Dans l’adaptation de « Iphigeneia in Aulis » par NITE, Iphigeneia est furieuse


Dans la Tragédie d’Euripide Iphigénie en Aulis le jeune éponyme est une feuille qui se balance sur les vagues du vent. Les adultes décident qu’elle doit être sacrifiée aux dieux. Alors le vent tournera et la flotte de guerre pourra partir. Iphigénie laisse faire. Dans Ma première tragédie la fille d’Agamemnon et de Clytemnestre obtient une réfutation.

Pas moins de six interprètes donnent la parole à Iphigénie dans le premier grand spectacle du metteur en scène Mart van Berckel, en collaboration avec la chorégraphe Angela Herenda. Elles portent des perruques identiques, chacune avec une chemise blanche et un jean. Ne vous attendez pas à une tragédie sous la forme classique, mais à un voyage qui peut être résumé comme une exploration associative de la psyché d’Iphigénie. C’est une performance qui cadre bien avec la compagnie de la ville de Groningue NITE : une performance à l’intersection de la danse et de l’art du mouvement, avec des images distinctes et un rôle prédominant pour l’audio.

Dans Ma première tragédie les joueurs se déplacent comme un seul corps. Ils lancent collectivement leur colère dans l’espace et tombent ensemble en transe sous les percussions piquantes de Yung-Tuan Ku. « Quoi! a ça! faire! avec moi ! », ils explosent dans l’une des premières scènes, alors que la frénésie commence à tourbillonner et qu’ils peuvent à peine contenir leur corps. Cela ressemble au coup d’envoi d’un processus de deuil : d’abord il y a eu le déni, maintenant la colère.

Scène du spectacle Ma première tragédie : Iphigénie de NITE.
La photo de Sanne Pepper
Scène du spectacle Ma première tragédie : Iphigénie de NITE.
La photo de Sanne Pepper

Réflexion

Le calme revient dans une prière qui suit la diatribe. Les joueurs chantent en harmonie et des cailloux coulent d’un récipient suspendu au-dessus de la scène. La pile qui se forme sur le terrain de jeu rappelle un sablier. Chacun des interprètes place un seau sous le ruisseau : un robinet serein retentit, comme s’il pleuvait. Cette réflexion ne dure pas longtemps : bientôt les pierres sont lancées sauvagement à travers la scène.

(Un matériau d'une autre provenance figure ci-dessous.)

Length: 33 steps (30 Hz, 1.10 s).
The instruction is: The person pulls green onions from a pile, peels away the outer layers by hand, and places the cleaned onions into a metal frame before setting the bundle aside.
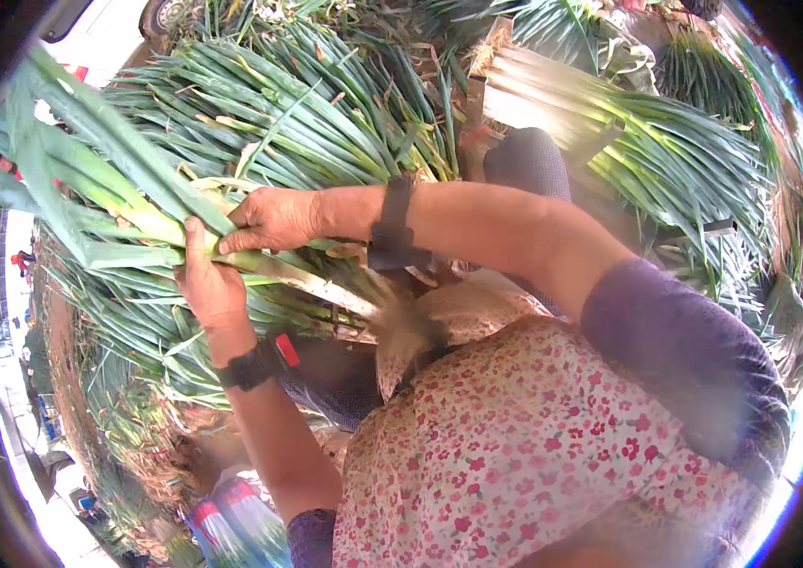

La performance se décompose ainsi en scènes physiques, qui ne sont pas directement liées ou découlant les unes des autres. C’est une succession dans laquelle les émotions changent brusquement et la motivation derrière les actions reste souvent vague. Ce n’est peut-être pas surprenant, étant donné que nous sommes dans l’esprit de quelqu’un qui sera sacrifié. L’intensité de la performance, avec une abondance de lumière et de son, contribue à un sentiment de confusion et d’imprévisibilité.

Le caractère répétitif de nombreuses scènes est frappant. Les joueurs répètent les actions les uns des autres, mais font souvent la même chose eux-mêmes. Par exemple, tout le monde bondit furieusement en avant à la première charge et demande à chacun des interprètes de taper des cailloux dans un seau. Cela a un effet hypnotique, mais c’est parfois trop bon, par exemple dans l’une des scènes finales. Les acteurs dansent alors sans fin en cercle – rebondissant en rythme, un saut, un saut. Les lumières clignotent, les tambours claquent et les corps entrent en transe, comme si Iphigénie se résignait à sa fin. L’acceptation s’est installée, la dernière étape du deuil est achevée. Cet acte continue, même après que les images ont été amplement épuisées.

Enfin, une mer bruisse en arrière-plan. Là où Euripide a empêché le sacrifice, la libération ne se matérialise plus. Iphigénie est de nouveau silencieuse.